[Dataset records]
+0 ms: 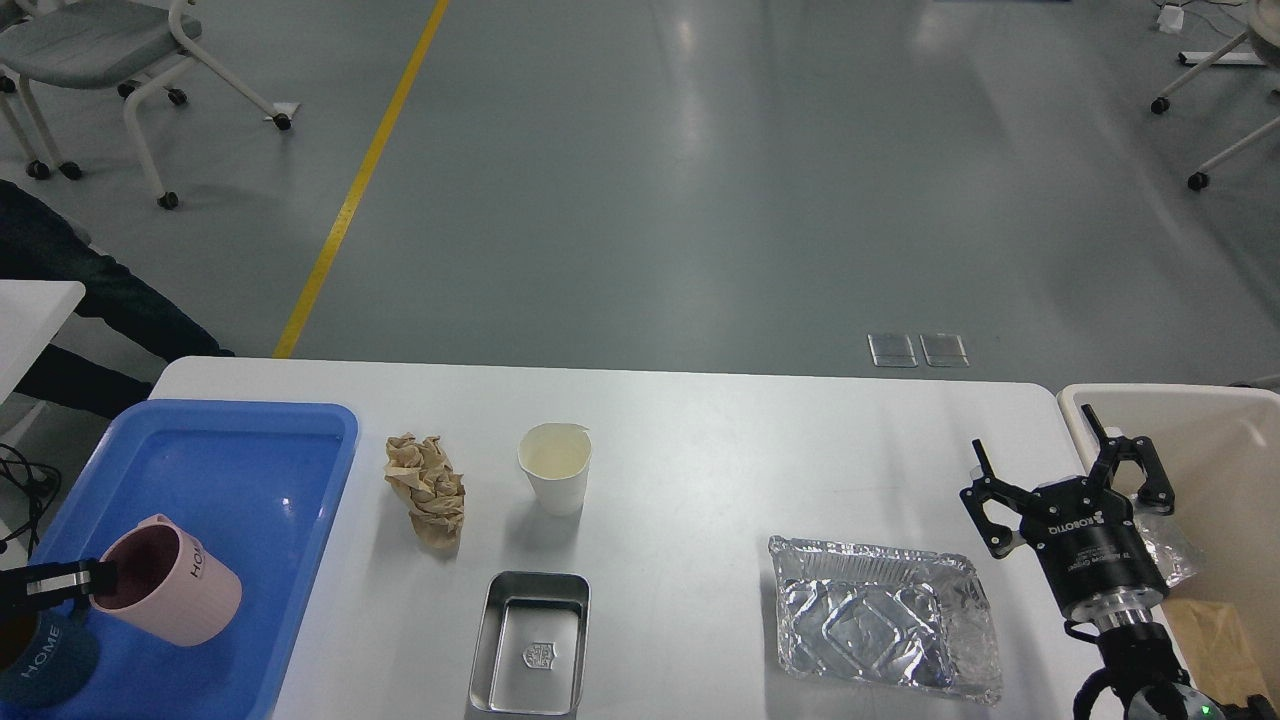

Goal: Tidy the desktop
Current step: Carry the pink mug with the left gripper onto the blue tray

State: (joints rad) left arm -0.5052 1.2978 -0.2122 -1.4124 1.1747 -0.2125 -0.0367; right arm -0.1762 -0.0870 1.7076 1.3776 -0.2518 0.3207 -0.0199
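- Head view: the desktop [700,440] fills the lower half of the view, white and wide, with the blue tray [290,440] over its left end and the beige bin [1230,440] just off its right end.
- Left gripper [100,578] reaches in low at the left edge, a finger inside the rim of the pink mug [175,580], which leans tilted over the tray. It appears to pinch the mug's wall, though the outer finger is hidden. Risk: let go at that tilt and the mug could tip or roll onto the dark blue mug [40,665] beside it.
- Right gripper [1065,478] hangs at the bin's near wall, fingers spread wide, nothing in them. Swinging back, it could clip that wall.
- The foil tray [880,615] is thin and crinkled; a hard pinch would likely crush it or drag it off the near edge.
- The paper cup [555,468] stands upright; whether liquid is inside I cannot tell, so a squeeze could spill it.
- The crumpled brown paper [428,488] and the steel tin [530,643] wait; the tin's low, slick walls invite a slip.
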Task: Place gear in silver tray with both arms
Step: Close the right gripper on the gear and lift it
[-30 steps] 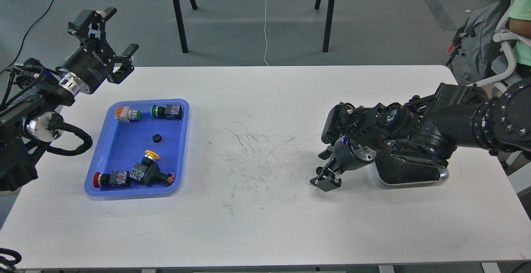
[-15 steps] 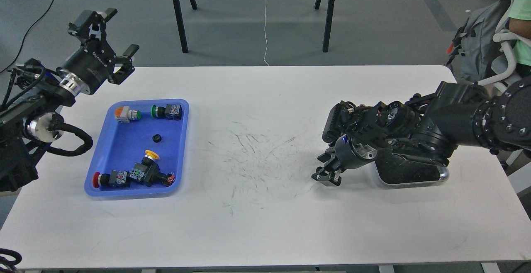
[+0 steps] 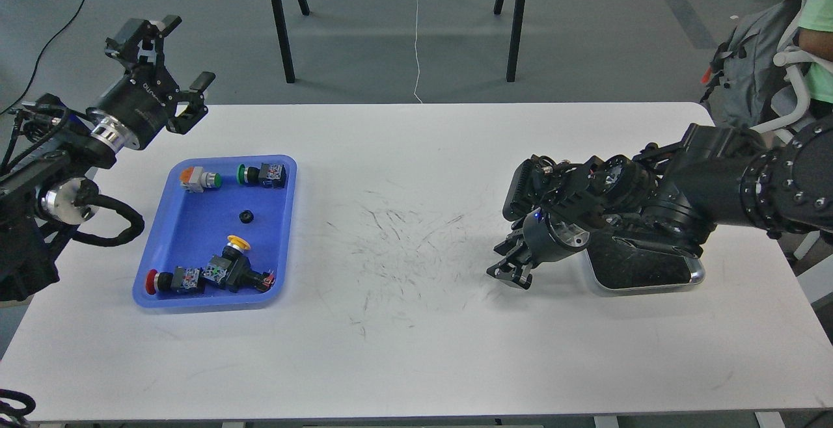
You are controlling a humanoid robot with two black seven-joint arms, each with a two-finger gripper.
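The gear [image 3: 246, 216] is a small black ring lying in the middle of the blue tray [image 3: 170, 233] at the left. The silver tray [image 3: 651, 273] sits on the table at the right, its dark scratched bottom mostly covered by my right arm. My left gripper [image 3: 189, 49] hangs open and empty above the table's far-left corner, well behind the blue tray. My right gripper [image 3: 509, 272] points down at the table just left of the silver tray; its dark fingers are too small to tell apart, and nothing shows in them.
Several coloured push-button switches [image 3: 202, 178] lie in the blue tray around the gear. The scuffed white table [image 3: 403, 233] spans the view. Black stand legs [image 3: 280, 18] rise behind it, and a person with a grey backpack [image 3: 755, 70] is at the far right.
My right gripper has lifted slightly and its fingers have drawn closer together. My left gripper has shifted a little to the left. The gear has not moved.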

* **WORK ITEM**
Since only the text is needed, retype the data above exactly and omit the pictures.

* **OUTPUT BELOW**
+0 ms: 

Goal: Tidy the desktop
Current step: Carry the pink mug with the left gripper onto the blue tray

State: (joints rad) left arm -0.5052 1.2978 -0.2122 -1.4124 1.1747 -0.2125 -0.0367; right arm -0.1762 -0.0870 1.7076 1.3776 -0.2518 0.3207 -0.0199
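- Head view: the desktop [700,440] fills the lower half of the view, white and wide, with the blue tray [290,440] over its left end and the beige bin [1230,440] just off its right end.
- Left gripper [100,578] reaches in low at the left edge, a finger inside the rim of the pink mug [175,580], which leans tilted over the tray. It appears to pinch the mug's wall, though the outer finger is hidden. Risk: let go at that tilt and the mug could tip or roll onto the dark blue mug [40,665] beside it.
- Right gripper [1065,478] hangs at the bin's near wall, fingers spread wide, nothing in them. Swinging back, it could clip that wall.
- The foil tray [880,615] is thin and crinkled; a hard pinch would likely crush it or drag it off the near edge.
- The paper cup [555,468] stands upright; whether liquid is inside I cannot tell, so a squeeze could spill it.
- The crumpled brown paper [428,488] and the steel tin [530,643] wait; the tin's low, slick walls invite a slip.
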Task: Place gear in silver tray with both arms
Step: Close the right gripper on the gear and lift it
[-30 steps] 
[-15 steps] 
[+0 steps] 
You are controlling a humanoid robot with two black seven-joint arms, each with a two-finger gripper.
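The gear [image 3: 246, 216] is a small black ring lying in the middle of the blue tray [image 3: 170, 233] at the left. The silver tray [image 3: 651, 273] sits on the table at the right, its dark scratched bottom mostly covered by my right arm. My left gripper [image 3: 189, 49] hangs open and empty above the table's far-left corner, well behind the blue tray. My right gripper [image 3: 509, 272] points down at the table just left of the silver tray; its dark fingers are too small to tell apart, and nothing shows in them.
Several coloured push-button switches [image 3: 202, 178] lie in the blue tray around the gear. The scuffed white table [image 3: 403, 233] spans the view. Black stand legs [image 3: 280, 18] rise behind it, and a person with a grey backpack [image 3: 755, 70] is at the far right.
My right gripper has lifted slightly and its fingers have drawn closer together. My left gripper has shifted a little to the left. The gear has not moved.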

What the answer needed to say has been said.